Problem requirements:
Using the listing below, count every line that contains the word "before"; respond with the count alone.

Extracted material:
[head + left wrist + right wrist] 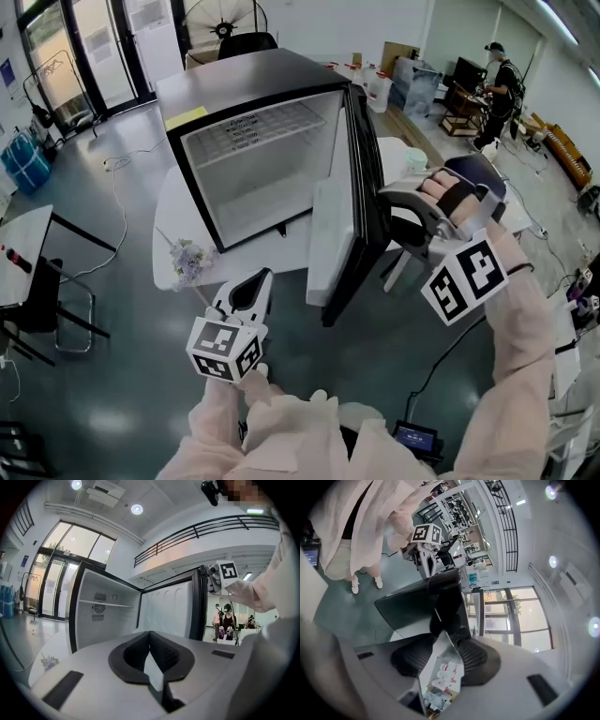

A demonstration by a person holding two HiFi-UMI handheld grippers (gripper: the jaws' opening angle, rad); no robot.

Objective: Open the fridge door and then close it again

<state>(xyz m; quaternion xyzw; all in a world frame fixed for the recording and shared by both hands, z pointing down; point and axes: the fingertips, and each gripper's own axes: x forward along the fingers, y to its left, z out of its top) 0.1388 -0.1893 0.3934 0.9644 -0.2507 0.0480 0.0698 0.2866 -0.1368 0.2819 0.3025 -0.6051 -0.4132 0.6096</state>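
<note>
The black fridge [253, 159] stands open, showing a bare white inside with one shelf. Its door [367, 178] swings out toward me, white liner facing left. My right gripper [386, 211] reaches the door's top outer corner from the right, and its jaws close around the door's edge [440, 613]; the door's dark face [412, 606] fills that view. My left gripper [258, 278] hangs low in front of the fridge, shut and empty. In the left gripper view its tips [150, 633] meet, with the fridge's inside [108, 611] and the door [171, 613] beyond.
The fridge sits on a white table [173, 225] with a small bunch of flowers [189, 258] at its front edge. A black chair [37, 300] stands left, a cable crosses the floor, a small screen [415, 438] lies by my feet. A person [492, 89] works far right.
</note>
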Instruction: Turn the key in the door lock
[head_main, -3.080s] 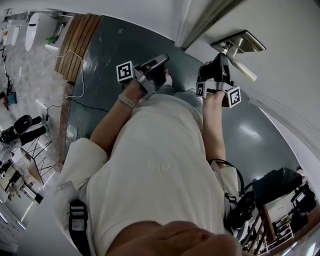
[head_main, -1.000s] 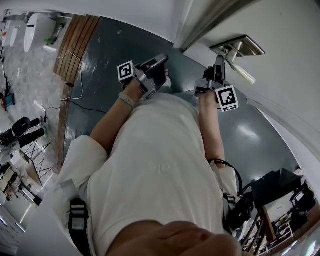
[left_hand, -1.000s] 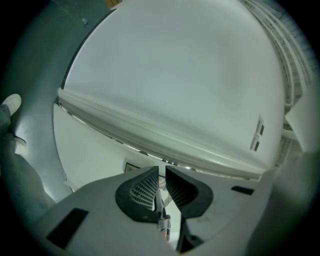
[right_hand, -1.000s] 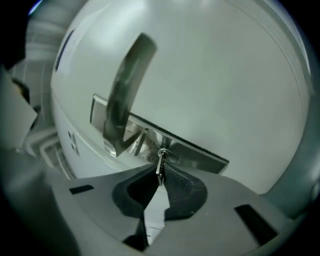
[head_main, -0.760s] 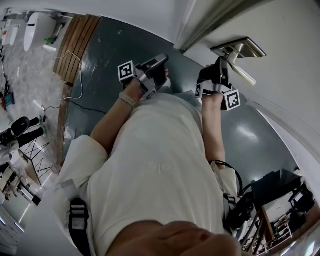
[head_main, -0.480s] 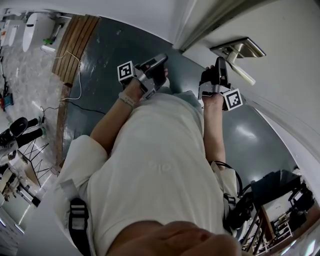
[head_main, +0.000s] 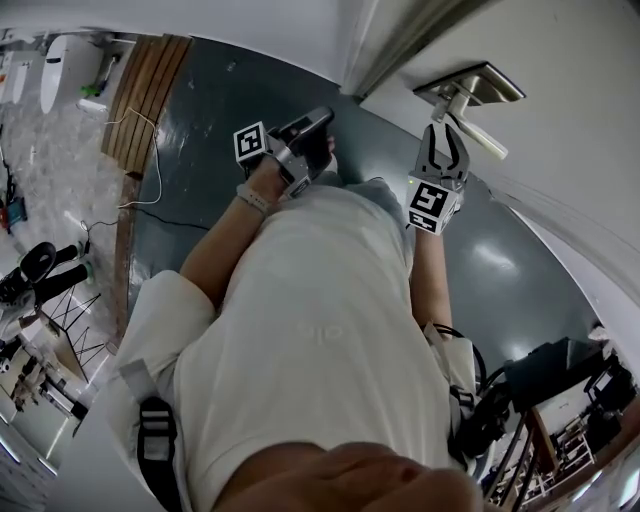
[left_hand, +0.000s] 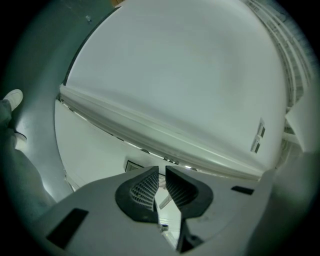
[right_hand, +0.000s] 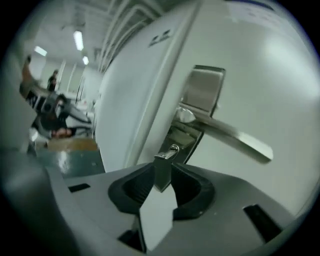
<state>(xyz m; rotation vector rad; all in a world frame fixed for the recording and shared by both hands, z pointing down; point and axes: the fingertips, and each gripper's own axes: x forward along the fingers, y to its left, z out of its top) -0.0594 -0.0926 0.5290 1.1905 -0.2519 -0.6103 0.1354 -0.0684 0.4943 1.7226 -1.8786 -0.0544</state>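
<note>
The silver key sticks out of the keyhole in the metal lock plate, below the lever handle. My right gripper is up at the lock with the key's head between its pads. The jaws have just been opening, and a little gap shows on each side of the key. In the head view the right gripper has its fingers spread under the handle. My left gripper hangs apart to the left, and in the left gripper view its pads stand a narrow slit apart with nothing between them.
The white door fills the upper right, and its edge and frame run to the left of the lock. Dark green floor lies below. A wooden strip and a white cable lie far left. A shoe shows at the left.
My right gripper has rolled about a quarter turn at the lock, so its marker cube has swung round. Its jaws have come apart around the key. The left gripper has kept still.
</note>
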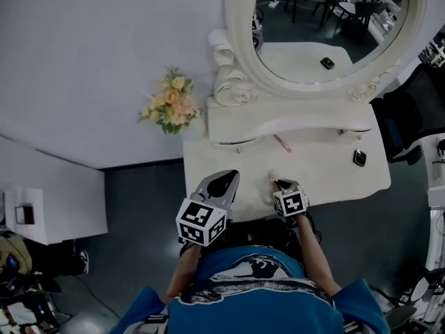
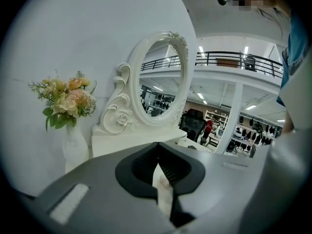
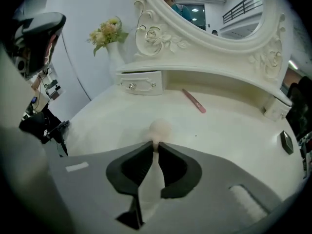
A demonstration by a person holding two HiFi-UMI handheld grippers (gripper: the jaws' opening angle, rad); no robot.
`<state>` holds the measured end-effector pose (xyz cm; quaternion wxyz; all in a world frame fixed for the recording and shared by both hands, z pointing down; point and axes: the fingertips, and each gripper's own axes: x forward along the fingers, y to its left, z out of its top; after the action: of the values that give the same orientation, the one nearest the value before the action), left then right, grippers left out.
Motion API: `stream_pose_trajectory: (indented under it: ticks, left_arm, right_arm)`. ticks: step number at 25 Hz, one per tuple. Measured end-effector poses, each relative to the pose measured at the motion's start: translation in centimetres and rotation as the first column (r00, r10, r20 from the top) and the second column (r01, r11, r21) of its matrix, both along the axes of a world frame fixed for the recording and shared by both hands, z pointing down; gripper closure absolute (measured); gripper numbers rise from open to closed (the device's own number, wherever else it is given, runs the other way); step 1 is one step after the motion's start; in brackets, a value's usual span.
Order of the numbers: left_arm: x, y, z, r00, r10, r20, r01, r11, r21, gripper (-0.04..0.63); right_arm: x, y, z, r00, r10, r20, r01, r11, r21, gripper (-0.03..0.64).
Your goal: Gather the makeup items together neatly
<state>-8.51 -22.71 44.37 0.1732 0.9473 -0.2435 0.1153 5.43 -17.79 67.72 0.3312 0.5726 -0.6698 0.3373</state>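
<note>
White counter (image 1: 334, 176) with big oval mirror (image 1: 334, 26) at the back and a flower vase (image 1: 172, 106) at its left corner. My left tool (image 1: 228, 177) hovers over the near edge, clenched, nothing in it (only bare counter shows through the slit). My right tool (image 3: 155, 143) tips down onto the counter's near middle, pinched on the near end of a pale round makeup sponge (image 3: 160, 128). Pink stick (image 3: 194, 100) lies further back under the mirror shelf. Small dark compact (image 1: 359, 158) sits well apart, far right.
</note>
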Motion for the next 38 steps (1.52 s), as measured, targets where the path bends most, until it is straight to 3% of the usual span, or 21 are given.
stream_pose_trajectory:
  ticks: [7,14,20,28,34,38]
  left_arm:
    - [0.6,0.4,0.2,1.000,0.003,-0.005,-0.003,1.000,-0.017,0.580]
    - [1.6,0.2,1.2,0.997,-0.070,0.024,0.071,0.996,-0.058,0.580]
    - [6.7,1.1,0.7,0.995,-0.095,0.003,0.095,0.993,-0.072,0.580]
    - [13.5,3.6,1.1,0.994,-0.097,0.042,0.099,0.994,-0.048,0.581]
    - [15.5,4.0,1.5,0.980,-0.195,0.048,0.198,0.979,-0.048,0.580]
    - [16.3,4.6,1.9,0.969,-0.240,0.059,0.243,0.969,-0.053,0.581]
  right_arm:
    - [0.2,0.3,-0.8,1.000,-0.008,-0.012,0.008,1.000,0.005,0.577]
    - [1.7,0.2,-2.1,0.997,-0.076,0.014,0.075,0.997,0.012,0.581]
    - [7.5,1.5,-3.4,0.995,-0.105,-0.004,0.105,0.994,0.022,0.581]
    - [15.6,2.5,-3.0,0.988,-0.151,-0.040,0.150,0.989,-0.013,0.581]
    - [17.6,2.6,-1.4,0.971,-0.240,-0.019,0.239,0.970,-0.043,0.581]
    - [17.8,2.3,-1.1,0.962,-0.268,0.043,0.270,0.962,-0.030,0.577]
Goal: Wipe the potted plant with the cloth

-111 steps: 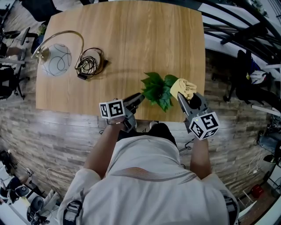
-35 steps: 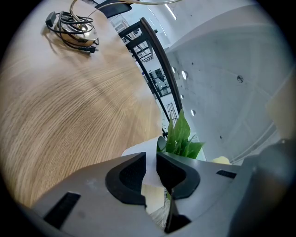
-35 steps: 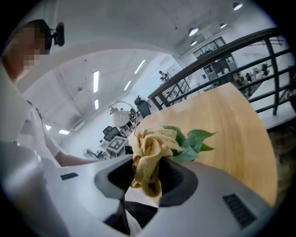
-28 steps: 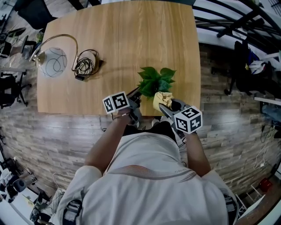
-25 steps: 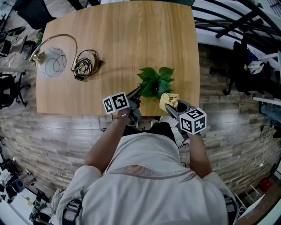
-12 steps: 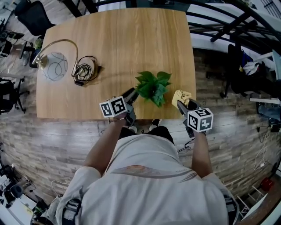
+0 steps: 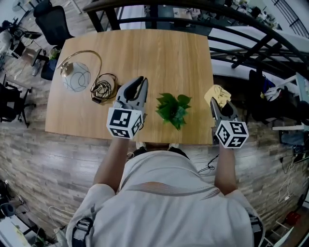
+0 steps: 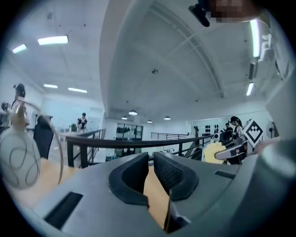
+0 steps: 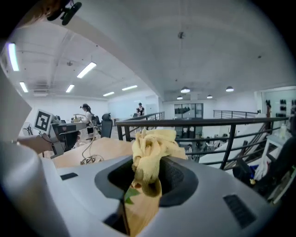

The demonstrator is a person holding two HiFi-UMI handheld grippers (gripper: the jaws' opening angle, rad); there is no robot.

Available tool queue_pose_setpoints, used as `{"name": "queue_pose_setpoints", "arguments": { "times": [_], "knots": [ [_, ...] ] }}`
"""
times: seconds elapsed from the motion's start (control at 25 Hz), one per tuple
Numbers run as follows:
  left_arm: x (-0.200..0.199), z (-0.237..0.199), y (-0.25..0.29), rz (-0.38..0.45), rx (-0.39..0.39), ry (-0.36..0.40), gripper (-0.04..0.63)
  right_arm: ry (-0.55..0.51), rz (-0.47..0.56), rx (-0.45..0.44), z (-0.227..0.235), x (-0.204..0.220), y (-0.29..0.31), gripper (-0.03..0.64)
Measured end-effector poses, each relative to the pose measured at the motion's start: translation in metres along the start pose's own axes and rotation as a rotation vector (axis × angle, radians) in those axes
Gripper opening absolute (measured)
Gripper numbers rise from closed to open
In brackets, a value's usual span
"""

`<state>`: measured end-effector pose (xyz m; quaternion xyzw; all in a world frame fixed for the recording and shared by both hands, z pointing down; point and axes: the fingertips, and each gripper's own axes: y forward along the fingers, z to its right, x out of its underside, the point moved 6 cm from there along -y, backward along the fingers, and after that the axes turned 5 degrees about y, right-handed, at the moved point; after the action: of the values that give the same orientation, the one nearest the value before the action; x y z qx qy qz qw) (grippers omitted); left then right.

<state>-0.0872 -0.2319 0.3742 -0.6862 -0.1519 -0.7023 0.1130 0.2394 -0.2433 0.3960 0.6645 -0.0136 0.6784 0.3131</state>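
Nearest the person, the right gripper (image 7: 215,105) is clenched on the yellow cloth (image 7: 217,93), which bunches up out of its jaws in a crumpled wad (the right gripper view shows it pinched low between the pads, with a fleck of green under it that I cannot place). This gripper sits at the right-hand corner of the worktop (image 7: 159,53), apart from the potted plant (image 7: 173,108). On the other side, the left gripper (image 7: 140,81) hangs over the worktop to the left of the plant and touches nothing; its jaws are closing, with only a narrow slit between the pads and nothing in that slit but bare wood seen beyond. The plant stands upright near the worktop's front edge, between the two grippers and clear of both. Farther back on the left lie a coiled cable (image 7: 104,88) and a lamp (image 7: 76,77) with a glass globe, and past the far edge runs a dark railing (image 7: 159,9). As things lie, no wiping is going on: the cloth is in hand but off the leaves, and whether any leaf needs another pass cannot be read from here.
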Motion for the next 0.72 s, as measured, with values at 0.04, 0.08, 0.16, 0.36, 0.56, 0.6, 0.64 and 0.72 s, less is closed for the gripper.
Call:
{"name": "queue_pose_setpoints", "arguments": {
  "times": [0.04,0.08,0.16,0.36,0.56,0.6,0.64,0.72],
  "knots": [
    [-0.017,0.001,0.001,0.033,0.0,0.036,0.041,-0.015,0.04,0.0,-0.003,-0.016,0.001,0.187],
    [-0.033,0.002,0.002,0.062,-0.003,0.065,0.038,-0.028,0.077,-0.001,-0.006,-0.032,0.002,0.189],
    [-0.06,0.003,0.002,0.11,-0.009,0.098,0.033,-0.054,0.146,-0.001,-0.014,-0.059,0.007,0.189],
    [-0.094,0.011,0.003,0.172,-0.005,0.097,0.031,-0.16,0.309,0.011,-0.044,-0.11,0.015,0.187],
    [-0.1,0.012,0.004,0.182,-0.019,0.114,0.031,-0.233,0.357,-0.008,-0.069,-0.128,0.025,0.181],
    [-0.099,0.011,0.004,0.182,-0.02,0.113,0.031,-0.234,0.357,-0.012,-0.07,-0.128,0.026,0.181],
    [-0.099,0.011,0.004,0.182,-0.02,0.112,0.031,-0.234,0.359,-0.014,-0.072,-0.128,0.027,0.181],
    [-0.099,0.01,0.004,0.182,-0.021,0.108,0.031,-0.236,0.367,-0.016,-0.073,-0.129,0.027,0.182]
  ]
}}
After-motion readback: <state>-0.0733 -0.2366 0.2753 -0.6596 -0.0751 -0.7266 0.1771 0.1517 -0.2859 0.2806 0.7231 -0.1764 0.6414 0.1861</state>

Reply to the task:
2